Exercise aim —
Write back every line of the listing exactly, excluding images.

:::

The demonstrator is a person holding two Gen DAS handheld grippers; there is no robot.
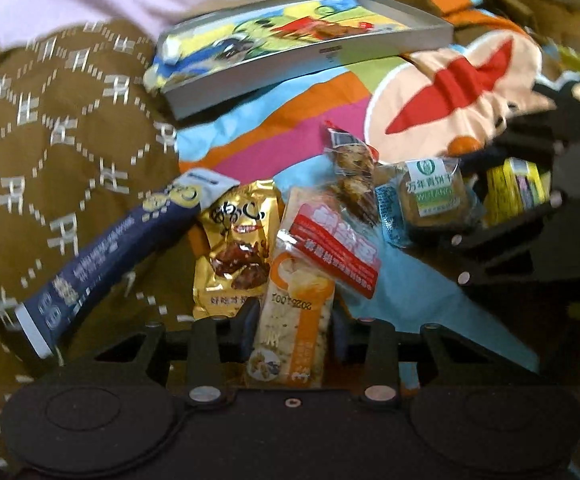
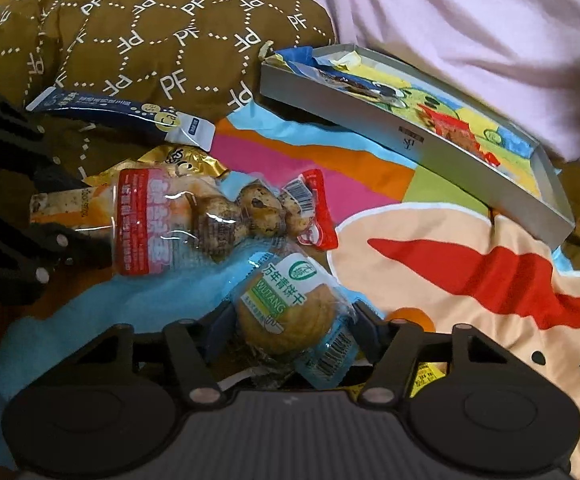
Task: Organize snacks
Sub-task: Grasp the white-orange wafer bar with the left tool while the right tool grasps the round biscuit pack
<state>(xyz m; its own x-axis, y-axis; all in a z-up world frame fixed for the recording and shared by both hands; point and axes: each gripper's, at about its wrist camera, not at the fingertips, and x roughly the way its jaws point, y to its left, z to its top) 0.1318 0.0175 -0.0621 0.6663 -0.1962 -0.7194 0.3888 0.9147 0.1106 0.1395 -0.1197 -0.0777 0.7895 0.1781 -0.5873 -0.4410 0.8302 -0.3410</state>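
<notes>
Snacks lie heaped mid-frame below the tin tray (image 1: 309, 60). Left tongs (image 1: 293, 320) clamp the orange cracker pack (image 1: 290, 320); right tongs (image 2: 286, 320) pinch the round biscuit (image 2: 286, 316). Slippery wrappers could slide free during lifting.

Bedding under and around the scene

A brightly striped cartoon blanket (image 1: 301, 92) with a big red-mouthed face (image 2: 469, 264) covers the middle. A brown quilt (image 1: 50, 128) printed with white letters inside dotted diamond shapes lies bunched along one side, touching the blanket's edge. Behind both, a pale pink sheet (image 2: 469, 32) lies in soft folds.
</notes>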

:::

Result of the task —
The demonstrator is a person holding two Gen DAS handheld grippers; there is no robot.
Task: Organize snacks
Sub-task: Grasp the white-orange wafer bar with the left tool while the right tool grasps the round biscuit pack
<state>(xyz m; its own x-axis, y-axis; all in a z-up world frame fixed for the recording and shared by both hands; point and axes: each gripper's, at about its wrist camera, not at the fingertips, and x roughly the way its jaws point, y to its left, z to its top) 0.1318 0.0175 -0.0621 0.6663 -0.1962 -0.7194 0.3888 0.9147 0.1106 0.1395 -0.1197 -0.0777 0.7895 0.1781 -0.5873 -0.4410 0.8302 -0.3410</state>
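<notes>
Snacks lie heaped mid-frame below the tin tray (image 1: 309, 60). Left tongs (image 1: 293, 320) clamp the orange cracker pack (image 1: 290, 320); right tongs (image 2: 286, 320) pinch the round biscuit (image 2: 286, 316). Slippery wrappers could slide free during lifting.

Bedding under and around the scene

A brightly striped cartoon blanket (image 1: 301, 92) with a big red-mouthed face (image 2: 469, 264) covers the middle. A brown quilt (image 1: 50, 128) printed with white letters inside dotted diamond shapes lies bunched along one side, touching the blanket's edge. Behind both, a pale pink sheet (image 2: 469, 32) lies in soft folds.
</notes>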

Nothing remains to be added to the exercise.